* [Problem details]:
Copy every line below that has the word "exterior" in it.

----- Source data -----

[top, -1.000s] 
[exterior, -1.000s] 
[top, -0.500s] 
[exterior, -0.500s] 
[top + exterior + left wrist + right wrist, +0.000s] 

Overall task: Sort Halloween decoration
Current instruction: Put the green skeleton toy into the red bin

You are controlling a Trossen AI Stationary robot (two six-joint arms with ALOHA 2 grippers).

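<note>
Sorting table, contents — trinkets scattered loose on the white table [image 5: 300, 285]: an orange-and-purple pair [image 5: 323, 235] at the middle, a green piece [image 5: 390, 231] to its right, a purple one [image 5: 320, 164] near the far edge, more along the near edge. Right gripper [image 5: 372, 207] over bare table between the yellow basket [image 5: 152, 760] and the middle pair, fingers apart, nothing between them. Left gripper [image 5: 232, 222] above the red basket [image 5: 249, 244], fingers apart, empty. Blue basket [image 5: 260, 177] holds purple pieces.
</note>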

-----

* [Problem solution]:
[exterior, -1.000s] 
[exterior, -0.500s] 
[top + exterior + left wrist + right wrist, +0.000s] 

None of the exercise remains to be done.